All but two of 24 S&P 500 industry groups advanced. Automakers surged 3 percent for the best performance, as U.S. car and light-truck sales rose 17 percent to 1.5 million units, the most since May 2007, according to researcher Autodata Corp. That exceeded the average 14 percent gain estimated by 10 analysts in a survey by Bloomberg News.
Ford climbed 3.5 percent to $16.91 after posting a 12 percent increase. GM gained 5 percent to $35.85 as sales grew 15 percent.
Micron jumped 5.3 percent to $14.75 while SanDisk advanced 3.3 percent to $57.14. SK Hynix, the world’s second-largest maker of computer-memory chips, is ascertaining if there are any casualties and investigating the cause of the fire, which occurred at a plant in Wuxi, China.
Apple advanced 2.1 percent to $498.69. Cantor’s 12-month share-price estimate was $777, 59 percent higher than yesterday’s close of $488.58. The world’s biggest technology company announced a Sept. 10 event at which it will unveil new models of the iPhone. The next day, it will host an event in Beijing, spurring speculation that Apple may announce an agreement with China Mobile, according to Reuters.
Apple may sell more than 5 million iPhones to China Mobile in the December quarter, with the potential subscriber base at the Chinese wireless carrier reaching 38.7 million next year, Brian Marshall, an analyst with International Strategy & Investment Group, estimated in a note yesterday.
Networking-equipment makers rallied after Ciena Corp. posted profit and sales that beat analysts’ estimates. Ciena, which provides fiber-optic networking gear for carriers such as AT&T Inc., jumped 14 percent to $23.54. Phone stocks rallied 1.3 percent as a group, the most among 10 main S&P 500 industries.
Juniper Networks Inc. climbed 6.5 percent to $20.72 while JDS Uniphase Corp. increased 5.9 percent to $13.70.

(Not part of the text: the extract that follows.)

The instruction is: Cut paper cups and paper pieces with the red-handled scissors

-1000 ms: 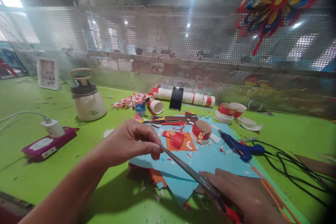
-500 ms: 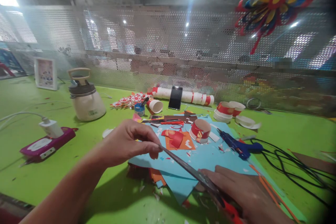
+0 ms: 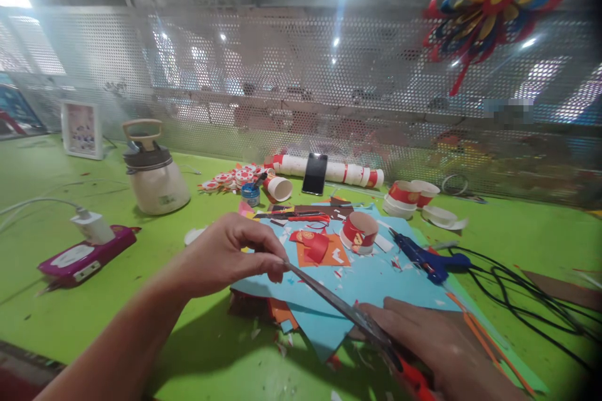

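My right hand (image 3: 414,332) is wrapped around a pair of scissors (image 3: 336,304) with long metal blades and red handles. The blades look closed and point up and to the left. Thumb and forefinger of my left hand (image 3: 239,254) are pinched together right at the scissor tips; what lies between them is hidden or too small to make out. Beneath both hands spreads light blue paper (image 3: 291,288). Beyond the blades, a cut red-and-white paper cup ring (image 3: 360,235) stands on it, beside red cut pieces (image 3: 317,247) on an orange sheet (image 3: 341,257).
A blue glue gun (image 3: 427,260) with a black cable lies at the right. Paper cups (image 3: 403,194), a phone (image 3: 315,173) and a long cup tube (image 3: 291,165) are farther back. On the left are a kettle-like jug (image 3: 157,185) and a purple power strip (image 3: 87,257).
Hands and scissors keep almost the same position. The whole view has shifted very slightly.
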The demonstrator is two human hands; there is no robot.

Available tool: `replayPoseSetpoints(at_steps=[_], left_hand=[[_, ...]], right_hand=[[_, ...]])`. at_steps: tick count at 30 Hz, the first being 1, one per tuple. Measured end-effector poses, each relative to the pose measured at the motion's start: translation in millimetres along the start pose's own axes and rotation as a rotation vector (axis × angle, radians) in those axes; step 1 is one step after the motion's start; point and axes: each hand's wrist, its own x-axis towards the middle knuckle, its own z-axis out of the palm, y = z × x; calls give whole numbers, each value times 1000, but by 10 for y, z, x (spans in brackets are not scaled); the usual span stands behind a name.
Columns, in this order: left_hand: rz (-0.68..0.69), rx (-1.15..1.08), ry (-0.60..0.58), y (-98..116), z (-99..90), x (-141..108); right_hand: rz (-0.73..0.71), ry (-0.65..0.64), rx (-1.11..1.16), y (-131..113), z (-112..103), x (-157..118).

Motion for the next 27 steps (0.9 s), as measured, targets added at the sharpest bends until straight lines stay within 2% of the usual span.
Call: replayPoseSetpoints(at_steps=[13,22,27], left_hand=[[116,22,-27,-16,-23,-20],[155,37,-60,-25,-45,-22],[174,16,-61,-24,-54,-20]], right_hand=[[73,58,55,-25,35,-52],[75,11,150,-67,7,-33],[40,-69,178,-62,27,7]])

J.C. Penney & Co. gained 6.1 percent to $13.50 after Glenview Capital Management LLC raised its stake in the department-store chain to 9.1 percent. Glenview joined J. Kyle Bass in boosting its Penney holdings, becoming the biggest shareholder in a bet the retailer will recover after Bill Ackman ended a revamp effort last month. Bass’s Hayman Capital Management LP holds 11.4 million shares.
Dollar General Corp. added 4.7 percent to a record $56.39. The discount retailer reported second-quarter adjusted profit of 77 cents per share, beating the 74 cents estimated by analysts in a Bloomberg survey. Competitor Dollar Tree Inc. rose 3.1 percent to $54.17.
E*Trade Financial Corp. rallied 8.1 percent to $15.71, the biggest gain in the S&P 500. The online brokerage said a subsidiary will pay a $100 million dividend to the parent company and plans to make similar payments every quarter.
Microsoft Corp. lost 2.2 percent, the most in the Dow, to $31.20. Morgan Stanley downgraded the world’s biggest software maker to equal weight, a rating comparable to neutral, from overweight, which is similar to buy. The company’s 5.44 billion-euro ($7.2-billion) deal to with Nokia Oyj’s devices unit brings execution risks and increased expenditure, the brokerage wrote in a note.
LinkedIn Corp. fell 2.9 percent to $238.93. The owner of the world’s biggest professional-networking website said in a filing it plans to sell 4.17 million shares of its Class A stock. LinkedIn estimated it will raise $1 billion from the sale, based on a closing price of $240.04 on Aug. 30.
SAIC Inc. tumbled 4.9 percent to $14.41. The company, which provides scientific services for government agencies related to national security, posted second-quarter revenue that missed analysts’ estimates and cut its annual sales forecast.